LONDON, Sept. 23 -- UK Prime Minister Theresa May said Britain would not flinch in an impasse with the European Union about its departure from the bloc, as French and German ministers suggested the next move in the negotiations should come from London.
British Prime Minister Theresa May on Friday demanded new proposals and respect from European Union leaders, saying after a summit in Austria that talks had hit an impasse and she stuck to her guns.
"This is the moment to do what is right for Britain," May said in the Sunday Express. "Now is the time for cool heads. And it is a time to hold our nerve."
The Sunday Times reported that her aides had begun contingency planning for a November snap election to help save the Brexit talks and her job.
May won plaudits in her party and from the press for standing up to the European Union, ahead of her Conservative party's annual conference, which starts at the end of the month.
Foreign Minister Jeremy Hunt had told BBC radio on Saturday that if EU leaders expected the UK to capitulate, then they had "profoundly misjudged the British people," even if that meant leaving the bloc next March without a deal.
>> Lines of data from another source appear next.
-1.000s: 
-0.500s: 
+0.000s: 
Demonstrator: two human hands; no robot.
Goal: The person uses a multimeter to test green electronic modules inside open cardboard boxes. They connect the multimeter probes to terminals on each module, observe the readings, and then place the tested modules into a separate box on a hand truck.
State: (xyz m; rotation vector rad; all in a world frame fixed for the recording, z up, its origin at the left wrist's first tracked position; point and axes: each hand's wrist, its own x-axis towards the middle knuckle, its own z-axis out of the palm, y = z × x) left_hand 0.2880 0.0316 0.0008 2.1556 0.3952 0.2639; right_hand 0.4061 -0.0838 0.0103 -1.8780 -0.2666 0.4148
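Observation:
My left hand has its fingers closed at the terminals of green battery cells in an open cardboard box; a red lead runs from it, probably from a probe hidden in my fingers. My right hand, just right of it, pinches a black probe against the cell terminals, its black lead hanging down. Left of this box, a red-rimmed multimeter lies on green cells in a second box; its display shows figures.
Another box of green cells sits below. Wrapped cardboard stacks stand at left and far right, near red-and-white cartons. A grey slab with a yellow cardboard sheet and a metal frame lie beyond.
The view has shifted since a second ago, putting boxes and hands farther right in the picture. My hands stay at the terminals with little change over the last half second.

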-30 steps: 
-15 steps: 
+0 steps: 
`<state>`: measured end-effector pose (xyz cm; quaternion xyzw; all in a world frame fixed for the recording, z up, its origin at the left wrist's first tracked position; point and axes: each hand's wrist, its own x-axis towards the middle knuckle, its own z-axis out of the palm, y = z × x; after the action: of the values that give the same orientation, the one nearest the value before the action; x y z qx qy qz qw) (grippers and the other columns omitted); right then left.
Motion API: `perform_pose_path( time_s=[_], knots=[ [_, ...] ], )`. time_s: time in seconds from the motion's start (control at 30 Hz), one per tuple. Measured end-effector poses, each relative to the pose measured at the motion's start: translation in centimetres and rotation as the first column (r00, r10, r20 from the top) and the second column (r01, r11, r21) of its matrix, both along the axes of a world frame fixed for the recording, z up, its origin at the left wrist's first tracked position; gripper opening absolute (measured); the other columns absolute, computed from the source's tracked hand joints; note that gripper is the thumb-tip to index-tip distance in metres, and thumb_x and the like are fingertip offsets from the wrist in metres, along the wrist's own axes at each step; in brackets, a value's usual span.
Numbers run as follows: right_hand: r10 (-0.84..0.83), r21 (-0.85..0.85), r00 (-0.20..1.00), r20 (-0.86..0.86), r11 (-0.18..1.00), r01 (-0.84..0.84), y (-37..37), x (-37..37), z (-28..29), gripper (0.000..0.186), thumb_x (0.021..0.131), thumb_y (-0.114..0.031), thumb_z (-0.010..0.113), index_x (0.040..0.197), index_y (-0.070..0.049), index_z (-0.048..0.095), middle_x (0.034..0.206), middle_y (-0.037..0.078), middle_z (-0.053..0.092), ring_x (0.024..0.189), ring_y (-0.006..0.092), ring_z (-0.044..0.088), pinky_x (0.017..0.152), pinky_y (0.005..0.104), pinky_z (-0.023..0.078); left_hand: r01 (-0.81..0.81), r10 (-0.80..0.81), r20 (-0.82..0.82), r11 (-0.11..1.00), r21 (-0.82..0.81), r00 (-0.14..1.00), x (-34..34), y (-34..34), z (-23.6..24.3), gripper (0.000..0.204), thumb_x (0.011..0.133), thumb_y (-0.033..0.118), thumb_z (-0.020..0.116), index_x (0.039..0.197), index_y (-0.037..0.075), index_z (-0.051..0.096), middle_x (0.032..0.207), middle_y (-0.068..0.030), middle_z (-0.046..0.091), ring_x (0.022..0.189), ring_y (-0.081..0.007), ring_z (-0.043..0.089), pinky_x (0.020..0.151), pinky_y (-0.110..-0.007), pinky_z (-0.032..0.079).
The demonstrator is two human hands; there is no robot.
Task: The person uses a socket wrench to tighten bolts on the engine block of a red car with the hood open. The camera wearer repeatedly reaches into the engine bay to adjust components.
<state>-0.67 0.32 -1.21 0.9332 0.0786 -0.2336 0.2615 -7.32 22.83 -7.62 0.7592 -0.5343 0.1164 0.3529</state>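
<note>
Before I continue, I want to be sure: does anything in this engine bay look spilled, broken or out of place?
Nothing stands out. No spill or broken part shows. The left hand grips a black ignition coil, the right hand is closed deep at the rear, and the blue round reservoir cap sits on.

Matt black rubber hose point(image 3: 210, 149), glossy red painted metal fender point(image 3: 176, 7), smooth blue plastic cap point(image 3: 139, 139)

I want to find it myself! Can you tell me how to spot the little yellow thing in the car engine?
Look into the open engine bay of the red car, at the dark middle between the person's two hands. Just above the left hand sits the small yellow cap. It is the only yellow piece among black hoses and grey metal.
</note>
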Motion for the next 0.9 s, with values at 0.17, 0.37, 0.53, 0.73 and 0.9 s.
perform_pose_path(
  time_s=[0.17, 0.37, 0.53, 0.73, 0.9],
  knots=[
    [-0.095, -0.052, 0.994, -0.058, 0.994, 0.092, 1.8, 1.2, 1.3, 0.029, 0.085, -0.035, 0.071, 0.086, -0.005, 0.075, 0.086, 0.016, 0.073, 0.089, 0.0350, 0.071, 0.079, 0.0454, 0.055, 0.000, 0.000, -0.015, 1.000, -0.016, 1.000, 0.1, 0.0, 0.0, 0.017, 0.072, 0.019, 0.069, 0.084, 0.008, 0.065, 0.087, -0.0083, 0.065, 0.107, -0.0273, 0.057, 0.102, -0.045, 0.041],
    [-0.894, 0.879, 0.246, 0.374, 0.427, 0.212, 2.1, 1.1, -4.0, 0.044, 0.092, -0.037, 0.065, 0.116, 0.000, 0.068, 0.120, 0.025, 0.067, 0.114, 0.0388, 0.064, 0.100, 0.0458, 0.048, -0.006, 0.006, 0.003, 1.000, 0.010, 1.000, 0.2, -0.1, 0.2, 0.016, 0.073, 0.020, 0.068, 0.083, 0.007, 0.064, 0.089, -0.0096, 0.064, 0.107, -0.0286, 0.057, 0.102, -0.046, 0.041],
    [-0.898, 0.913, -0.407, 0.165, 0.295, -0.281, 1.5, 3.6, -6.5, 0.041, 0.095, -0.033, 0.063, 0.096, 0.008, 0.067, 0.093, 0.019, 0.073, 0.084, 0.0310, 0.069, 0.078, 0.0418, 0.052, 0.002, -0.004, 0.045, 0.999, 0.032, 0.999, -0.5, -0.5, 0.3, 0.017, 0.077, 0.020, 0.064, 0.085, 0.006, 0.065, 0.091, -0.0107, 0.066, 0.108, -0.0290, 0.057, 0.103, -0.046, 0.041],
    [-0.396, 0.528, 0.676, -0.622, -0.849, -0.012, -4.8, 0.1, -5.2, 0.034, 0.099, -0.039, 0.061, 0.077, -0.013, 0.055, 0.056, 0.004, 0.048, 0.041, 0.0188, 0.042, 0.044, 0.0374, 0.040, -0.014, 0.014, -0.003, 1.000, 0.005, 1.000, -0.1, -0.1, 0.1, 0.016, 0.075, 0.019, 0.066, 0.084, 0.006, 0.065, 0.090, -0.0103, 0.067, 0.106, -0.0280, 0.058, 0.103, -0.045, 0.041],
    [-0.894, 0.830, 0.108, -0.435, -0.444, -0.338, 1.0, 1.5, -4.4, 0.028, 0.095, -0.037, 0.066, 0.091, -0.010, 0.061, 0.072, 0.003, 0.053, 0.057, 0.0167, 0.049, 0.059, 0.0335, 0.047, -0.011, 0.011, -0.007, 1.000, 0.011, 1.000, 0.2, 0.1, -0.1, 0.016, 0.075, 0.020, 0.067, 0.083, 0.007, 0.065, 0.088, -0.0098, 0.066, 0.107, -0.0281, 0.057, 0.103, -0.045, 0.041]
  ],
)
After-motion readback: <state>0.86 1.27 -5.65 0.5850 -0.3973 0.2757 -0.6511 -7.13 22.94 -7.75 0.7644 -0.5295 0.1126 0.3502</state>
"We may be polite, but we have a bottom line," he said. "And so they need to engage with us now in seriousness."
Initial reactions from across the English Channel suggested France and Germany were digging in, too.
EU leaders and May have said they want to get a deal agreed in October, to be finalized in November.
French Minister for European Affairs Nathalie Loiseau said that while France still believed a good Brexit deal was possible, it also must prepare for a "no deal" outcome. She said on France Info radio that Britain's vote to leave "cannot lead to the EU going bust."
German Deputy Foreign Minister Michael Roth said the other 27 EU states were striving to achieve reasonable solutions, and that "the blame game against the EU" was "more than unfair."
After May's Friday statement, European Council President Donald Tusk said the results of the EU's analysis of that plan had been known to Britain for many weeks. But Hunt said there was a difference between rhetoric and substance.
"On the substance of the Chequers proposals, we have not had a detailed response," he said, adding that EU proposals for the Irish border would mean that it was impossible "to leave the EU intact as one country."
Hunt also said Britain wanted a deal but would be able to withstand a no-deal Brexit.
May has accepted the need for a "backstop" insurance policy on the Irish border but says the EU's version of the proposal would see Northern Ireland carved off from the United Kingdom.